Pull out every line below that holds the word "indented".

### AVAILABLE DATA
---*---
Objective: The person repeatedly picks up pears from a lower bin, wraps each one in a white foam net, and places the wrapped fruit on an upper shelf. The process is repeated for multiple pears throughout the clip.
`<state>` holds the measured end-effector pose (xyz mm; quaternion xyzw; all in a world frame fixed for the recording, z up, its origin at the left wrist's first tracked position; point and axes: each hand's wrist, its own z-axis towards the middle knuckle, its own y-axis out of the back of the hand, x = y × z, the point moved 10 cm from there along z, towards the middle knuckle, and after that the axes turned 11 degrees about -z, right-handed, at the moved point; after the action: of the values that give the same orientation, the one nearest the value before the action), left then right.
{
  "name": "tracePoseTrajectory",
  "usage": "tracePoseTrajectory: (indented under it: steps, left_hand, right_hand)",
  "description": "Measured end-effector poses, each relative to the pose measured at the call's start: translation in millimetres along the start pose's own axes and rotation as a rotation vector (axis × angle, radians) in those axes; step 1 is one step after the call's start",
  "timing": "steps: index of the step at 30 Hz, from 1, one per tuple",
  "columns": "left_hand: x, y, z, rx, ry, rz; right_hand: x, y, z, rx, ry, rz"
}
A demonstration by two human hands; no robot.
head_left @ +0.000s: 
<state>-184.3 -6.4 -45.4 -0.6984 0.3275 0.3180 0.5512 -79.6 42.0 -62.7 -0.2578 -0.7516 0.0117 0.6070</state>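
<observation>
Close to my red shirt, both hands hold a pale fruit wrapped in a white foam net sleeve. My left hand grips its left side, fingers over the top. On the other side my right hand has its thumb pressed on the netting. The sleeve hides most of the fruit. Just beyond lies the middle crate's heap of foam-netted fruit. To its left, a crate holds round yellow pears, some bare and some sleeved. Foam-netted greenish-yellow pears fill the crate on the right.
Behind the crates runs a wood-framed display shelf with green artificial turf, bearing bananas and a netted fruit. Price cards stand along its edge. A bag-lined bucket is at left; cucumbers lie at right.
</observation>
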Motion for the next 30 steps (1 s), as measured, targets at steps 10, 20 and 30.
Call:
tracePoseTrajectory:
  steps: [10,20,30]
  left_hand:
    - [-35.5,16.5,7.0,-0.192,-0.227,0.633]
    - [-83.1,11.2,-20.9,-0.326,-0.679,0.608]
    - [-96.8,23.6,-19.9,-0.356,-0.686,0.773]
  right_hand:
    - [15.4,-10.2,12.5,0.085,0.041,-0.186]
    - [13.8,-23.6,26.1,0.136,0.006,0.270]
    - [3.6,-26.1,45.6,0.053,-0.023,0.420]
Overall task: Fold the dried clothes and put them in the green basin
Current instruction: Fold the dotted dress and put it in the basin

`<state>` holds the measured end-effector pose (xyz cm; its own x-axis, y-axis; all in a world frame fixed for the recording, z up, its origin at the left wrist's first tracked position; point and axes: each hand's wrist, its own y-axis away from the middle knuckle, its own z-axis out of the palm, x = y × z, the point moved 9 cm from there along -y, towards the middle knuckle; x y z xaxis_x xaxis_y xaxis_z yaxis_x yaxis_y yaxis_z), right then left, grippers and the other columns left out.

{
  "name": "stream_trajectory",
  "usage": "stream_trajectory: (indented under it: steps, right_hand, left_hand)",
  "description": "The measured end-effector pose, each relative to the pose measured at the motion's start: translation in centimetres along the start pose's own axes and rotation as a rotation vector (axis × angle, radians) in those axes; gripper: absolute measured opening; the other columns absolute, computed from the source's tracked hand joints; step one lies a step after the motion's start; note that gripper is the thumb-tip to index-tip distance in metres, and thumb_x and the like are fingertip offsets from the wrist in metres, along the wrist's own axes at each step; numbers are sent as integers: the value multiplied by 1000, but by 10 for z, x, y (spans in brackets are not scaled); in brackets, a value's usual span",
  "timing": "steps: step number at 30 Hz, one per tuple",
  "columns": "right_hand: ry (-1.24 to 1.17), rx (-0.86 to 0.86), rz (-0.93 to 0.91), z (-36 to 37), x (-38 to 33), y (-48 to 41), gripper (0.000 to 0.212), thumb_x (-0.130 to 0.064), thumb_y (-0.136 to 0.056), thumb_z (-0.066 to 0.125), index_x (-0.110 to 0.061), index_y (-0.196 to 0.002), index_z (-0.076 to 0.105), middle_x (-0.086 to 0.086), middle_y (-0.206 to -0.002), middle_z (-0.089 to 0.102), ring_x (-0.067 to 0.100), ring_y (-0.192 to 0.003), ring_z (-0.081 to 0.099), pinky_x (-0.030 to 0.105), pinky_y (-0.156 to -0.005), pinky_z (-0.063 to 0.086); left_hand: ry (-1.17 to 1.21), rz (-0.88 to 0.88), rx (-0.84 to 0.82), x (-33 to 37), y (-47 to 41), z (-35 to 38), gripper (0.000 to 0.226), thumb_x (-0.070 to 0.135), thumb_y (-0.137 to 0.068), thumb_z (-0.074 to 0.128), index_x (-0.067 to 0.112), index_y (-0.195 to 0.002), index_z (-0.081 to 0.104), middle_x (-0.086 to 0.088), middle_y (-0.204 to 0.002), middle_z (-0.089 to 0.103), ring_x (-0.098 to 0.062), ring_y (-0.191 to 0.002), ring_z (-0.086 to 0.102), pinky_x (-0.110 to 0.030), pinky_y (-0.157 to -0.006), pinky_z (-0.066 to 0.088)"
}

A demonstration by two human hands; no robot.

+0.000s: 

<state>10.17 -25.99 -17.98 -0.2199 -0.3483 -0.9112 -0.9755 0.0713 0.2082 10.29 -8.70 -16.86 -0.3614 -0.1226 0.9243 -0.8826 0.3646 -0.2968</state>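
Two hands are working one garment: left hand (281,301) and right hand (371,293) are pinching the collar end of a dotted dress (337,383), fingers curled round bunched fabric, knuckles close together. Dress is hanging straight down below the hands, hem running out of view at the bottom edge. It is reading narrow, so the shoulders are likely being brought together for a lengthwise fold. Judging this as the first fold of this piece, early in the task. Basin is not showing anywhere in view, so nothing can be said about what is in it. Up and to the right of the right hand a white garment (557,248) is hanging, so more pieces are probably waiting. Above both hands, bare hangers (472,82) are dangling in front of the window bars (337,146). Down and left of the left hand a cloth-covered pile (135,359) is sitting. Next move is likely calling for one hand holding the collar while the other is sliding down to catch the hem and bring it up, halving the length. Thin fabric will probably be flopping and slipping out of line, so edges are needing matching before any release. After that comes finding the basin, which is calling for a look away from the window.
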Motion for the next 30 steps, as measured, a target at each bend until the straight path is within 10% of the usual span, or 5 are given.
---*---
### EXERCISE OUTPUT
  "usage": "tracePoseTrajectory: (indented under it: steps, left_hand, right_hand)",
  "usage": "stream_trajectory: (indented under it: steps, right_hand, left_hand)",

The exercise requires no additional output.